At 66, I felt like the father of the hiking community when I drove around Mont Blanc earlier this fall. But the Tour du Mont Blanc could be done for any reasonably decent park, and there were plenty of people much older than me on the way.
For starters just like Shelley and I, it’s wise to be proactive about health and safety. Here are some tips I learned along the way:
Good shoes, cushioned socks, slippery powder, and moleskin for delicate skin are essential. We’ve become kind of obsessed with gear — we invest in good daypacks (Osprey), fleece clothing (socks, underwear, T-shirts), and cool hiking shoes. I was never grateful to wear a wool hat in Europe.
I was skeptical about many of the “good ideas”, but two things I finally appreciated were the daily bag of trail mix and my bottle of mineral water. (I complained about the high $40 price tag…but soon realized it was a great value.)
I have to say, if the weather turns bad and it rains heavily, I think a lot of the track won’t turn out to be fun at all. In fact, that would be dangerous. Picnic poles are a must, and even in perfect weather, I would have been worried about tripping without my reliable kit.
Eat a solid breakfast.
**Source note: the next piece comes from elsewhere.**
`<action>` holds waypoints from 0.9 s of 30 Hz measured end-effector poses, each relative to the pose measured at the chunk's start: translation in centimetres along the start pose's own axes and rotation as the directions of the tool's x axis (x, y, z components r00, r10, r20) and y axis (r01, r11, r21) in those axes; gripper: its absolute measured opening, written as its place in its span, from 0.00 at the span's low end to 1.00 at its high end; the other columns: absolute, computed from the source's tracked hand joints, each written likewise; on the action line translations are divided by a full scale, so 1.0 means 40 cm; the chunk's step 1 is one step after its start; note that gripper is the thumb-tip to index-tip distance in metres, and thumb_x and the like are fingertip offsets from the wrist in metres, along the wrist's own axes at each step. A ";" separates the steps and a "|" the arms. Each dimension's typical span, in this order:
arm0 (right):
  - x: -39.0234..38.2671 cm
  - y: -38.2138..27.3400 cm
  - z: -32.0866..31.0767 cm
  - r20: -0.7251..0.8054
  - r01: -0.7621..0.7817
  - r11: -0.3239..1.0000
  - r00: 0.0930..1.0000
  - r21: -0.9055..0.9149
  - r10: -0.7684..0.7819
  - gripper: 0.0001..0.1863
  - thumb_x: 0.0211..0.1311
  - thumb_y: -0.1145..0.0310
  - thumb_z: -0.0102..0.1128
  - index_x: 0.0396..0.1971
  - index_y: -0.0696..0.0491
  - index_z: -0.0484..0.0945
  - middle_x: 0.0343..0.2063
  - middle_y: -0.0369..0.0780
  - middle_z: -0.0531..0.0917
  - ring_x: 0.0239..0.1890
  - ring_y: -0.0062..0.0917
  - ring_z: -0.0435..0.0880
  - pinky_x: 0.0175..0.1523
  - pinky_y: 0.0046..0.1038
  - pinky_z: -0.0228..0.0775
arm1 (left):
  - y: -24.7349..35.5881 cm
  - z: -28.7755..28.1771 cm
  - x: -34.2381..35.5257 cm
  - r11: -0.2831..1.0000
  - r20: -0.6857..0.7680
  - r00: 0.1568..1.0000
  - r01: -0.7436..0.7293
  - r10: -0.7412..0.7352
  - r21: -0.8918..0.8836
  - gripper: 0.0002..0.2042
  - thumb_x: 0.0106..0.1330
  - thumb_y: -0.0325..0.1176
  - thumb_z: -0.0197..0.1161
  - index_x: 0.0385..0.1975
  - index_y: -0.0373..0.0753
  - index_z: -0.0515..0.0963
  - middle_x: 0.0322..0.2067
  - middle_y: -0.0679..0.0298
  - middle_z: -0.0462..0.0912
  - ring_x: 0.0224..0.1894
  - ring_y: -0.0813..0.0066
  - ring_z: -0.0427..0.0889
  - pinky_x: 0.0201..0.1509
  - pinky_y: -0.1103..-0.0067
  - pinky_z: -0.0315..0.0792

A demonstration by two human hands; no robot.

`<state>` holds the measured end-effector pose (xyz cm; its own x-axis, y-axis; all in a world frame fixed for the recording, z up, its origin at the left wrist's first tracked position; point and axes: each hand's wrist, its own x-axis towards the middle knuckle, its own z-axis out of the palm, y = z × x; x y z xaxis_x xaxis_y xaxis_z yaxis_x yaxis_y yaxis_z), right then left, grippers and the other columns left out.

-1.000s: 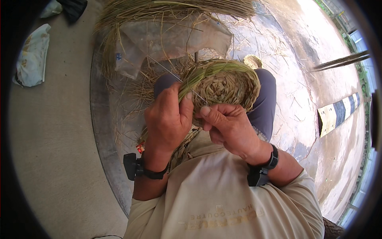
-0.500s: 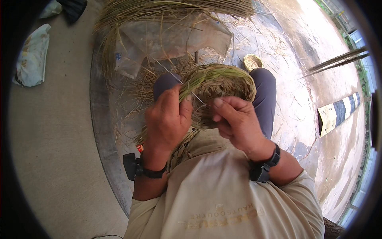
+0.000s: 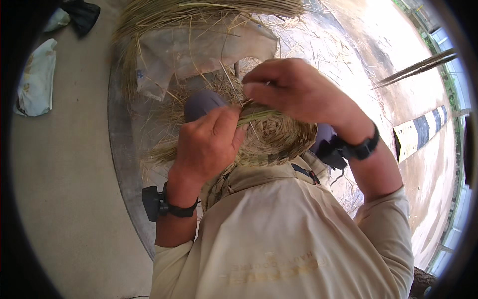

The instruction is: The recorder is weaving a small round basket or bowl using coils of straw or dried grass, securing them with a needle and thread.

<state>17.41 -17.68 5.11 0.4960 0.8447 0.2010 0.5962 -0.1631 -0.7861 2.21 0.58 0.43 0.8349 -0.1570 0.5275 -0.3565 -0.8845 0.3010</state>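
A round basket of woven straw (image 3: 284, 140), with greener strands along its rim, rests over my lap. My left hand (image 3: 204, 142) is closed on the left part of this rim. A thin metal needle (image 3: 229, 79) passes through the weave beside my left fingers and sticks up beyond it. Above the basket's far edge, my right hand (image 3: 294, 92) is closed, its fingers curled by the needle and the green strands; exactly what they hold is hidden.
A straw bundle (image 3: 209, 12) lies ahead on a translucent plastic sheet (image 3: 199, 45), with loose straw around it. A white sack (image 3: 35, 77) and a black bag (image 3: 84, 17) lie at the left. A striped board (image 3: 420, 130) and dark rods (image 3: 413, 70) are at the right.
My right hand has moved from inside the basket up and forward over its far rim, its forearm rising with it. My left hand stays on the rim. The view has shifted slightly.
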 end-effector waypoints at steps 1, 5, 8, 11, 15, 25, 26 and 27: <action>0.018 -0.001 0.008 0.055 -0.016 0.999 0.998 -0.032 0.018 0.13 0.71 0.64 0.65 0.40 0.60 0.86 0.26 0.46 0.84 0.27 0.31 0.82 0.37 0.33 0.75 | 0.001 0.001 0.001 1.000 0.009 1.000 -0.009 0.009 0.014 0.16 0.61 0.28 0.72 0.47 0.33 0.80 0.36 0.52 0.86 0.34 0.53 0.88 0.34 0.65 0.82; 0.042 0.014 0.024 0.171 -0.078 0.996 0.982 -0.044 0.084 0.14 0.73 0.63 0.66 0.36 0.60 0.86 0.22 0.37 0.82 0.26 0.18 0.79 0.35 0.27 0.73 | 0.003 0.011 0.000 0.998 0.041 0.999 -0.011 0.009 0.059 0.15 0.60 0.30 0.72 0.46 0.36 0.80 0.32 0.58 0.85 0.31 0.58 0.87 0.32 0.67 0.82; 0.048 0.020 0.034 0.030 -0.193 0.963 0.981 0.190 0.191 0.15 0.71 0.63 0.64 0.34 0.62 0.86 0.21 0.40 0.83 0.26 0.23 0.82 0.36 0.29 0.75 | -0.003 0.005 0.001 0.997 0.048 0.999 -0.025 0.022 0.072 0.15 0.60 0.30 0.71 0.46 0.36 0.80 0.31 0.58 0.84 0.31 0.58 0.87 0.31 0.67 0.81; 0.050 0.039 0.032 -0.095 -0.250 0.882 0.946 0.400 0.311 0.15 0.75 0.62 0.63 0.39 0.60 0.86 0.26 0.36 0.85 0.29 0.19 0.83 0.39 0.26 0.77 | -0.009 -0.014 0.004 0.999 0.113 0.993 -0.030 0.027 0.021 0.16 0.59 0.28 0.72 0.47 0.34 0.80 0.35 0.55 0.86 0.33 0.54 0.88 0.33 0.65 0.81; 0.017 0.039 0.064 -0.053 -0.147 0.801 0.975 0.580 0.217 0.15 0.80 0.61 0.58 0.46 0.60 0.83 0.36 0.37 0.86 0.40 0.20 0.88 0.49 0.25 0.81 | -0.011 -0.039 0.016 1.000 0.224 0.974 -0.019 0.017 0.003 0.17 0.58 0.27 0.73 0.48 0.34 0.81 0.36 0.53 0.87 0.33 0.53 0.88 0.33 0.64 0.81; -0.012 0.093 0.004 -0.173 0.166 0.051 0.911 0.985 0.374 0.15 0.83 0.64 0.51 0.59 0.54 0.74 0.28 0.31 0.79 0.23 0.14 0.68 0.23 0.19 0.60 | -0.030 -0.110 0.020 0.999 0.282 0.959 0.037 -0.029 -0.023 0.22 0.58 0.25 0.72 0.55 0.37 0.82 0.29 0.52 0.86 0.30 0.53 0.87 0.32 0.65 0.79; -0.025 0.115 -0.015 -0.204 0.188 0.079 0.916 0.979 0.346 0.15 0.83 0.64 0.51 0.60 0.54 0.73 0.27 0.31 0.77 0.22 0.13 0.66 0.22 0.17 0.56 | -0.022 -0.111 0.020 0.998 0.292 0.955 0.056 -0.048 -0.019 0.23 0.58 0.25 0.72 0.57 0.38 0.82 0.28 0.53 0.85 0.30 0.54 0.87 0.31 0.65 0.79; -0.036 0.105 -0.020 -0.211 0.132 0.234 0.909 0.963 0.358 0.14 0.83 0.65 0.50 0.57 0.55 0.77 0.26 0.31 0.77 0.24 0.10 0.67 0.22 0.15 0.55 | -0.017 -0.113 0.016 0.997 0.302 0.950 0.080 -0.072 -0.013 0.24 0.58 0.25 0.72 0.58 0.39 0.82 0.28 0.53 0.85 0.29 0.55 0.87 0.31 0.65 0.79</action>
<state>19.72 -19.97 1.99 0.7980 0.6022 0.0245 -0.4036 0.5641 -0.7204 1.09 3.05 4.17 0.9461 -0.2182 0.2393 -0.2941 -0.8882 0.3529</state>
On one of the days we ate breakfast without protein, the climb was much more difficult.
Apply sunscreen, even if the weather is bad.
After learning my lesson about other long rides, I decided to be religious about stretching on the Tour du Mont Blanc from the start. I had a routine of six stretching exercises and spent time all day making sure I didn’t stretch out too tightly. very important!
Don’t be a hero. If the leather is hot, roll it up. I did a full TMB lift without a blister – and then purposely got one in the last 2 hours.
Good equipment, smart and proactive ways to stay healthy, stretching, getting things done with ease… it all works great.
I’ll be sharing more photos, stories, and tips from Mont Blanc in the November 29th issue of Monday Night Travel. Want to come along? Register now for this fun – and for free! – Event.